## GOAL OF THE EXERCISE:
Below are entries. Reproduce exactly the lines between the line holding "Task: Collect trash" and the line holding "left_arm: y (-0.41", inclusive, and only those.

## GIVEN ENTRIES:
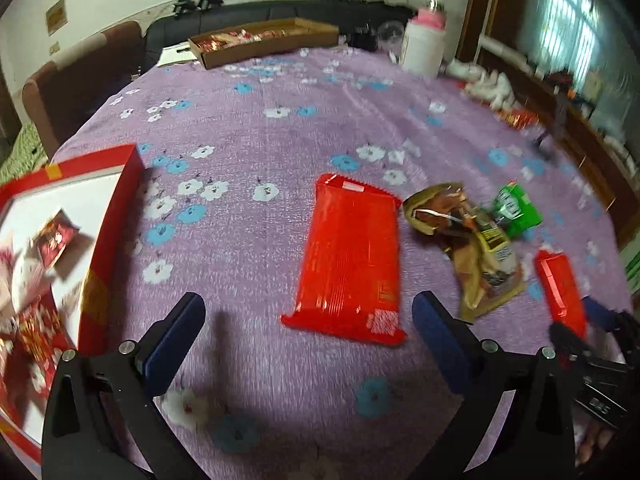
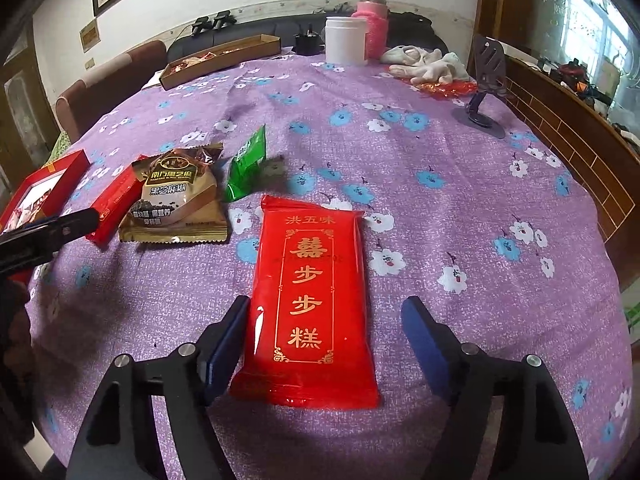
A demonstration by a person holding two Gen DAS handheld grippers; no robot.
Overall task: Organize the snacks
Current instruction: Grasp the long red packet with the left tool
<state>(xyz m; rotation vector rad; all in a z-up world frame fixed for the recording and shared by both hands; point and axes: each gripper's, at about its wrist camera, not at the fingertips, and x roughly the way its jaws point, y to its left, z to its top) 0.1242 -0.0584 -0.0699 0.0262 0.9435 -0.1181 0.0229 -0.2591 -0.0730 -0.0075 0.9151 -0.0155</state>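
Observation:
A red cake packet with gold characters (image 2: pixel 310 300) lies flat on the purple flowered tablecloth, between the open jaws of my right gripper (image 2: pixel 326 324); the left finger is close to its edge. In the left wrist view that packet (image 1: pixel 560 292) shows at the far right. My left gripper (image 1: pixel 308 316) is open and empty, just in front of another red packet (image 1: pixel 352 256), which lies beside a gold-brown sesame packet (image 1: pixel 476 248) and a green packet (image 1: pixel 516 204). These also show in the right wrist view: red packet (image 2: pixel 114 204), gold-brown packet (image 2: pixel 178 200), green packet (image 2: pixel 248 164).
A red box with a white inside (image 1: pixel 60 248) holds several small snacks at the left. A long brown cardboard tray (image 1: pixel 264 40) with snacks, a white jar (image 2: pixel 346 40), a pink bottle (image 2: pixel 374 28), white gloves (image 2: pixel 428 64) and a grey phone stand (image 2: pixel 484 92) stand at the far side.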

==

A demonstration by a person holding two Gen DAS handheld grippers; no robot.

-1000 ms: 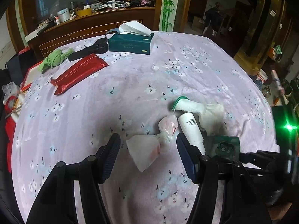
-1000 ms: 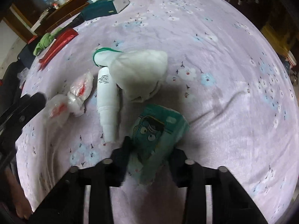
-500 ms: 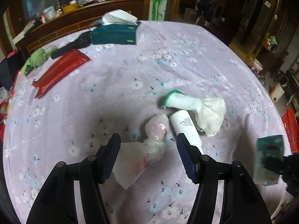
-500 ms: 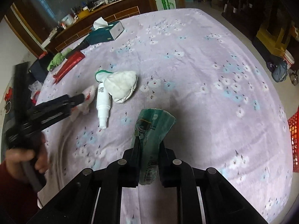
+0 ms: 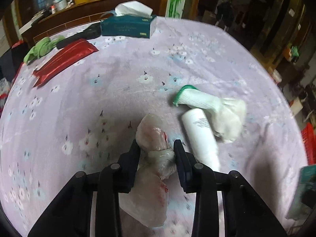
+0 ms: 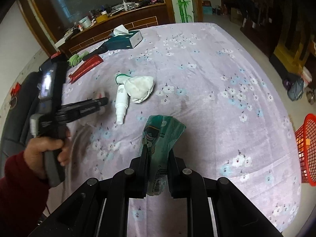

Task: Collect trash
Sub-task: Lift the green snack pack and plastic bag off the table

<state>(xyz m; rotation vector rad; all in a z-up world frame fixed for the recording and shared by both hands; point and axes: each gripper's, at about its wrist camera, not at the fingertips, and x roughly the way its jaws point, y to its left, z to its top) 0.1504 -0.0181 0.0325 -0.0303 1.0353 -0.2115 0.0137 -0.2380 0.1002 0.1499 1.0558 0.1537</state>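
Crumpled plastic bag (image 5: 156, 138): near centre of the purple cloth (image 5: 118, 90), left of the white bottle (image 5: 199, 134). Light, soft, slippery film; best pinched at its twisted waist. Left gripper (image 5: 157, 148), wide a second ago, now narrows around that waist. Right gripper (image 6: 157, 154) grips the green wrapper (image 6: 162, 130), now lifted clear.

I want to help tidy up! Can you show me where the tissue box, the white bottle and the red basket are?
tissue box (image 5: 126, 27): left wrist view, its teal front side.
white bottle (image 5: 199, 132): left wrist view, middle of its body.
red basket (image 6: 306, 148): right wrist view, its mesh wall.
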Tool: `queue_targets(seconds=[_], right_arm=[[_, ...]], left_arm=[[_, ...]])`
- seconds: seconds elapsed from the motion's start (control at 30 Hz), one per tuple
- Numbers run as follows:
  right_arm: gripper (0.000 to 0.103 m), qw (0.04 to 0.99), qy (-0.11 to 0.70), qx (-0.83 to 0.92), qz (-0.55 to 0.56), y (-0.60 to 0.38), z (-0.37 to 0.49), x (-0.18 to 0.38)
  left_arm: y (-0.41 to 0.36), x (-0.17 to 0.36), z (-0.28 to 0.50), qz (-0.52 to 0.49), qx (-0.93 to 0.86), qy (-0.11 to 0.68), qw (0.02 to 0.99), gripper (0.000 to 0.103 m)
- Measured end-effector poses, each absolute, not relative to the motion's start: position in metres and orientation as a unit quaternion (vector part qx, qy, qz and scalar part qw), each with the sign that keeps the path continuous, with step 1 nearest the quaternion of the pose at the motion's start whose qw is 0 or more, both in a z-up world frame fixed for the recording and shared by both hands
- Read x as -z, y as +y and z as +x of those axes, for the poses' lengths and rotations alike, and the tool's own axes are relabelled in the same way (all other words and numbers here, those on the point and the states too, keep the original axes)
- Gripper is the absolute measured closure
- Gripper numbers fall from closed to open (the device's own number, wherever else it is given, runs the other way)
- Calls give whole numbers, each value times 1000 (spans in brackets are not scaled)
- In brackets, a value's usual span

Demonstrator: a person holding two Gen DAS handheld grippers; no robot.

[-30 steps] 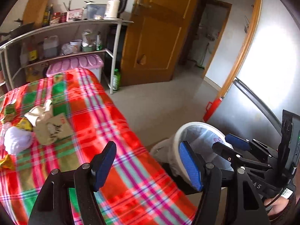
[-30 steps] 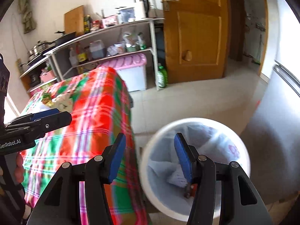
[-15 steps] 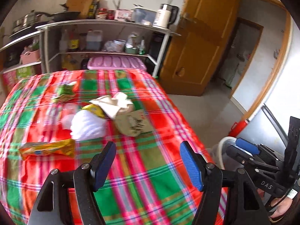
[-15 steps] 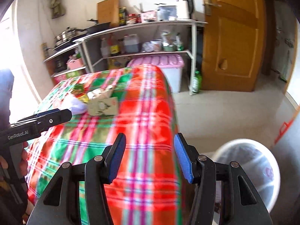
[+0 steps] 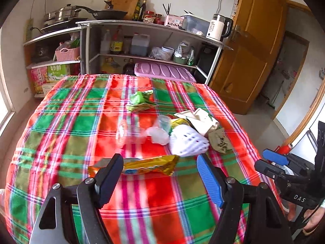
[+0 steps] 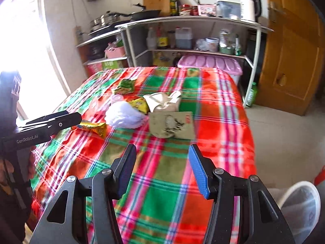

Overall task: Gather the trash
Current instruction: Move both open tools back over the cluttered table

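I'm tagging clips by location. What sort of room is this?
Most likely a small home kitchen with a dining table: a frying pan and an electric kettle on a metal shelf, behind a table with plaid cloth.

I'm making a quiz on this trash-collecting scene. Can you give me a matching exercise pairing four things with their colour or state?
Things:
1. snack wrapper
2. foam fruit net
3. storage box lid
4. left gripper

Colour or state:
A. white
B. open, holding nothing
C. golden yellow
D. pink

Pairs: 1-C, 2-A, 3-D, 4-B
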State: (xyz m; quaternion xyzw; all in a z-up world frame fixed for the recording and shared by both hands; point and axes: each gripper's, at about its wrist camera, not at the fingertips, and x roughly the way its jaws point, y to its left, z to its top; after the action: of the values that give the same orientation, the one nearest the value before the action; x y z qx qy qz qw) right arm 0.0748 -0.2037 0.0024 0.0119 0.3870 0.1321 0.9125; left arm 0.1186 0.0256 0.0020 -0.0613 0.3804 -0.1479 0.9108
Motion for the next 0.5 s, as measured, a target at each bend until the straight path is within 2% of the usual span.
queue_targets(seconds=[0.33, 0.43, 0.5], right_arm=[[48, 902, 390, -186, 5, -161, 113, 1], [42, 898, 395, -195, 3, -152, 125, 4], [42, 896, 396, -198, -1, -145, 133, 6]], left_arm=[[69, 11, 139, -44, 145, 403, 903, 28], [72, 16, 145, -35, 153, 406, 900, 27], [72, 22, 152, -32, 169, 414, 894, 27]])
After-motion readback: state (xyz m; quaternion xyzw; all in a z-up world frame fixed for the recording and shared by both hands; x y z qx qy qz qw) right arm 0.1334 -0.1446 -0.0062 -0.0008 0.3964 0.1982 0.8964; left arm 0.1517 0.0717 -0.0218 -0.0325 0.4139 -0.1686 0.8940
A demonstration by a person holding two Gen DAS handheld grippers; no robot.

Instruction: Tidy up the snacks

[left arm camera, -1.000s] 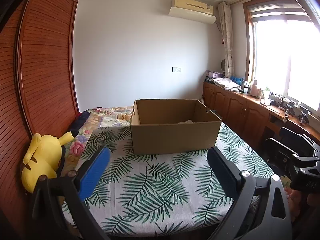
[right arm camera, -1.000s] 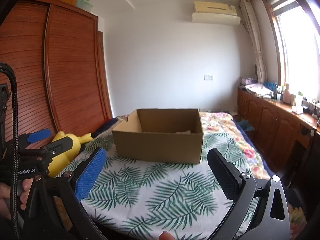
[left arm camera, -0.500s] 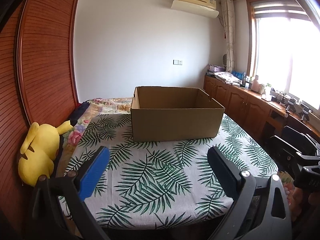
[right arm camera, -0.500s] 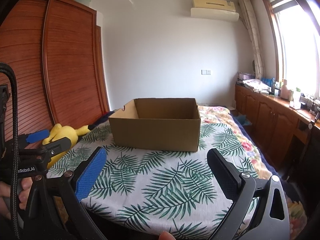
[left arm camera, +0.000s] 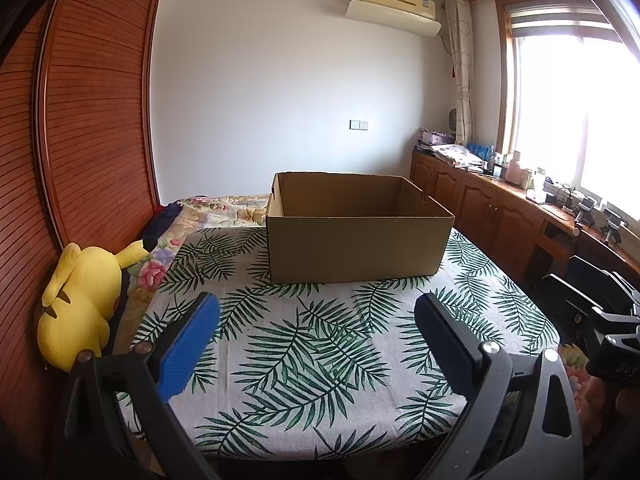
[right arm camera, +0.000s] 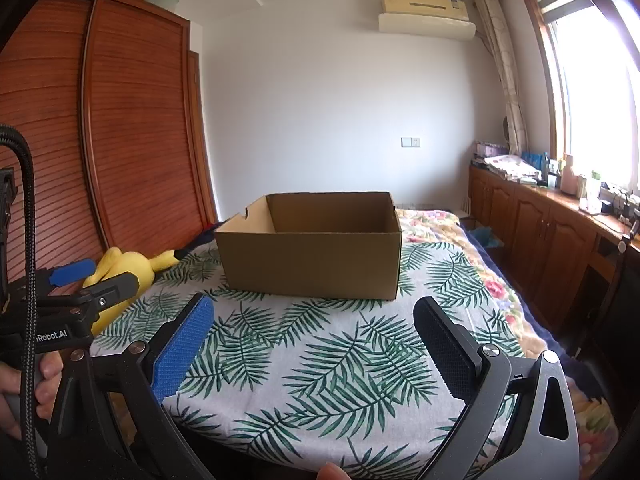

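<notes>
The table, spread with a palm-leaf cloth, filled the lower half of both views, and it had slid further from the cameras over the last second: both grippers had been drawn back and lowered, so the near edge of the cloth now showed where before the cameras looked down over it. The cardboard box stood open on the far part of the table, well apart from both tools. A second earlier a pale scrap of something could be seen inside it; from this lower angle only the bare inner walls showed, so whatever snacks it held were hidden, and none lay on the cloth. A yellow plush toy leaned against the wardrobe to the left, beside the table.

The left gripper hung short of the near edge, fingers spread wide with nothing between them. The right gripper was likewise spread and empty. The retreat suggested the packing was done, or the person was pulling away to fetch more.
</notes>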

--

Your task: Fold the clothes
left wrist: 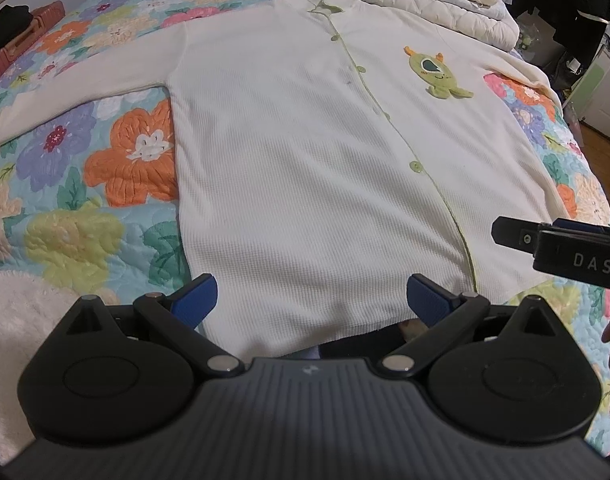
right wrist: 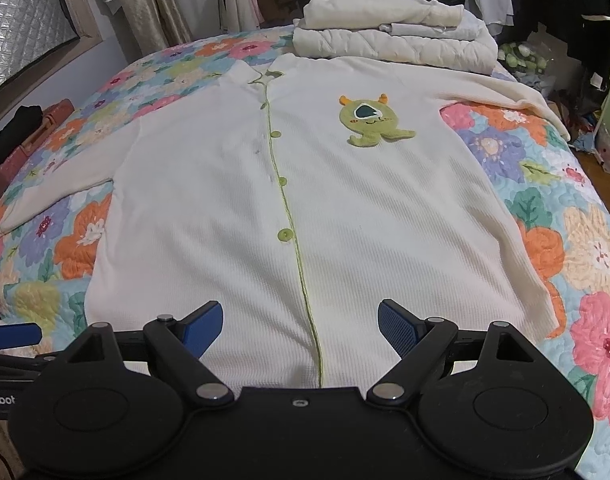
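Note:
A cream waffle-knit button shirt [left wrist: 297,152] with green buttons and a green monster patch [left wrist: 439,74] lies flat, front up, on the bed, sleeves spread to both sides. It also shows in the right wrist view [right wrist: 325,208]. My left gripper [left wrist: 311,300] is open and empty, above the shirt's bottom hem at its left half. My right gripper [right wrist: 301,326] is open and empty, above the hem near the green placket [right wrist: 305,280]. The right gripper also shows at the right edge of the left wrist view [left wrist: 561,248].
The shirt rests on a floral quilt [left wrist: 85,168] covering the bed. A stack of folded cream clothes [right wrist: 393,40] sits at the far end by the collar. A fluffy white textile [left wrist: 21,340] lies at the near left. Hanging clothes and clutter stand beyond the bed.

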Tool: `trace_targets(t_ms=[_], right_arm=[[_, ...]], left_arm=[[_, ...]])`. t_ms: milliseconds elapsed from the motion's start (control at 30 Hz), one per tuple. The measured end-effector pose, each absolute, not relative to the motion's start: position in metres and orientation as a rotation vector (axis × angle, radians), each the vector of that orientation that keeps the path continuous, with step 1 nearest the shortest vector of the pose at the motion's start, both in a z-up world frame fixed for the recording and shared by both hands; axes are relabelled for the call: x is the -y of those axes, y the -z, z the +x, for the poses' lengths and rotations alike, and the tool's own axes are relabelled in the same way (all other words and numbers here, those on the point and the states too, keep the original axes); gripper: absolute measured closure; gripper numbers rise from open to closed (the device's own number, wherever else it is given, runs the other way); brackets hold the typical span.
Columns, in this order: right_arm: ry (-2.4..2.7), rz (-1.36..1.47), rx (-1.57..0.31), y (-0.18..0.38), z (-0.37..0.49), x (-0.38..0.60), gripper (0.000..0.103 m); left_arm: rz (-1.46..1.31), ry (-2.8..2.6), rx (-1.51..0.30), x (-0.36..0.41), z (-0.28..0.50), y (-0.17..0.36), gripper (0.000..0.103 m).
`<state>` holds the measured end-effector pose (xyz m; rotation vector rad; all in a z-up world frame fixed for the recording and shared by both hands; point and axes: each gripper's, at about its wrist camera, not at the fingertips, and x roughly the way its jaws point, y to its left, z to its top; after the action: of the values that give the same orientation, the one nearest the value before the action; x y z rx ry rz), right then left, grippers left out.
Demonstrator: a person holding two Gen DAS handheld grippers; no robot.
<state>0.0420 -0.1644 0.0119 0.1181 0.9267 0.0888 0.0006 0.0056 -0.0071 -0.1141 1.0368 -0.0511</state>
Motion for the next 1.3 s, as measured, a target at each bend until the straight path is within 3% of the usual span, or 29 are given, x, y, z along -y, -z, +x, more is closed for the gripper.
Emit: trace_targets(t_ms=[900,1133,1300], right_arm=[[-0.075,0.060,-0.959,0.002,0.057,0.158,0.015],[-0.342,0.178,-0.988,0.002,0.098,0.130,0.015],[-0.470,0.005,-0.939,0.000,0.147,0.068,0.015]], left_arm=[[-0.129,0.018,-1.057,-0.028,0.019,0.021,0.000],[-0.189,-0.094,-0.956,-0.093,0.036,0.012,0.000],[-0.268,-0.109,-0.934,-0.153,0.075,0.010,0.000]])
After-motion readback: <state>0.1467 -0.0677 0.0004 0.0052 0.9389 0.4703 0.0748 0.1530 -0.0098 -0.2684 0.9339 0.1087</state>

## REPLY:
Task: Collect trash
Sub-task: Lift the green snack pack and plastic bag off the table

<state>(xyz m; rotation vector rad; all in a z-up world frame fixed for the recording and shared by both hands; point and axes: each gripper's, at about its wrist camera, not at the fingertips, and x roughly the way its jaws point, y to its left, z to its top) 0.1504 -0.0181 0.0325 -0.0303 1.0353 -0.2115 0.0137 -0.2380 0.1002 0.1499 1.0558 0.1537</state>
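Crumpled plastic bag (image 5: 156, 138): near centre of the purple cloth (image 5: 118, 90), left of the white bottle (image 5: 199, 134). Light, soft, slippery film; best pinched at its twisted waist. Left gripper (image 5: 157, 148), wide a second ago, now narrows around that waist. Right gripper (image 6: 157, 154) grips the green wrapper (image 6: 162, 130), now lifted clear.

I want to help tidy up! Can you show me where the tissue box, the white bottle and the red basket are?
tissue box (image 5: 126, 27): left wrist view, its teal front side.
white bottle (image 5: 199, 132): left wrist view, middle of its body.
red basket (image 6: 306, 148): right wrist view, its mesh wall.
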Tool: `queue_targets(seconds=[_], right_arm=[[_, ...]], left_arm=[[_, ...]])`
- seconds: seconds elapsed from the motion's start (control at 30 Hz), one per tuple
- Numbers run as follows:
  right_arm: gripper (0.000 to 0.103 m), qw (0.04 to 0.99), qy (-0.11 to 0.70), qx (-0.83 to 0.92), qz (-0.55 to 0.56), y (-0.60 to 0.38), z (-0.37 to 0.49), x (-0.18 to 0.38)
  left_arm: y (-0.41 to 0.36), x (-0.17 to 0.36), z (-0.28 to 0.50), qz (-0.52 to 0.49), qx (-0.93 to 0.86), qy (-0.11 to 0.68), qw (0.02 to 0.99), gripper (0.000 to 0.103 m)

The output requires no further additions.